Her voice was oddly haunting in the darkness and even though I couldn't see her, I felt as though her dark eyes were carefully watching me.

"Ah, I'm just feeling a bit light headed again."

"You didn't feint, did you?"

"No, it's not that bad this time," I answered, pausing uneasily.

"Did you want anything?"

"Er, my room is freezing because the window was open all day, I was wondering if maybe I could sleep with you tonight?"

There wasn't an answer for a moment, but a brief and muffled rustling of the covers indicated that she'd pulled back the sheets and slipped over to one side.

"Of course you can."

I was shocked by my own boldness and I became extremely self-conscious over the volume of my breathing and the pounding of my heart in my chest.

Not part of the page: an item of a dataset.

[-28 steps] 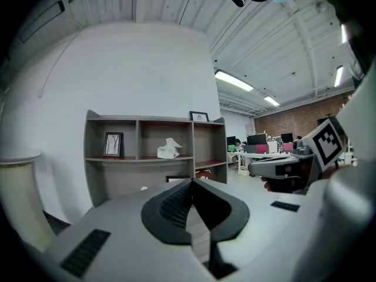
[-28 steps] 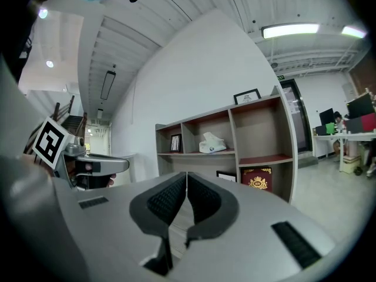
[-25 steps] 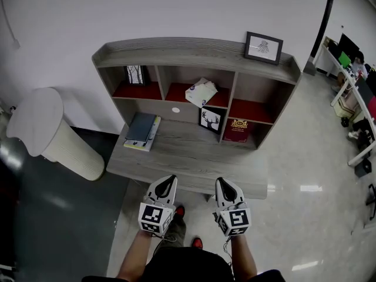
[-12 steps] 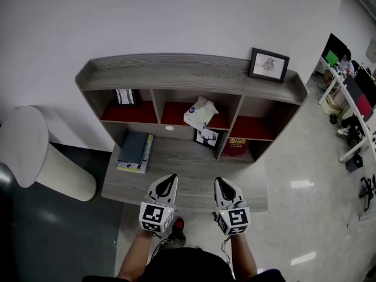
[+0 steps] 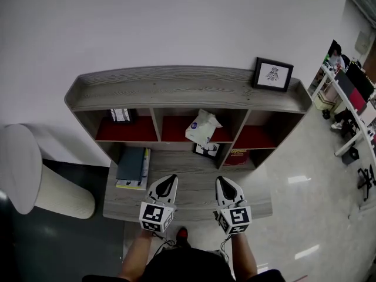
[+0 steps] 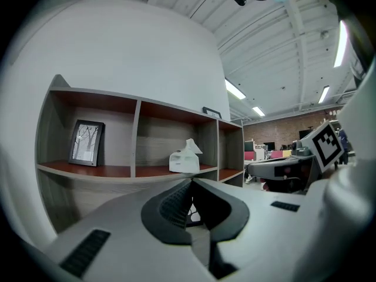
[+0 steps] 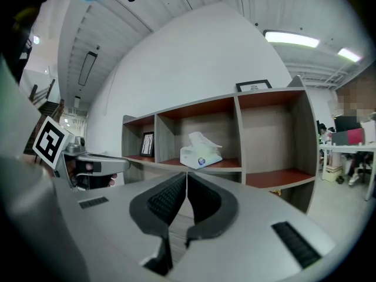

It wasn't the first time that we would sleep in the same bed together, but it was the first time that it would happen under my own initiative and the first time when Carmilla's mood was what I once would have called 'normal'.

I slowly stripped down and made my way to the side of the bed, where I carefully climbed into the warm covers and pulled the sheets back up. Tentatively I rolled onto my side and slid forwards until my front was pressed up against the cool skin of her naked back. I expected her to tense up or say something in response, but she remained both silent and relaxed. In a fleeting moment of daring, I reached across and wrapped an arm around her waist - my efforts rewarded when her own hand swept across mine to hold my arm in place.

"Good night," I whispered across her ear.

"Sleep well, my Laura."

The possessiveness of her voice was almost frightening in its vehemence and served to remind me that whatever control I had over the strange relationship was either transient or illusionary. Even at the limit of my bravery, my ill mind still felt more like a pet or a toy than her equal. I couldn't quite understand it or rationalise it, it was confusing and maddening.

I wanted to cry inexplicably, but instead tightened my grip on her body and buried my face in her luscious, silky dark hair. I could tolerate the feeling of being used if it meant I could just be with her.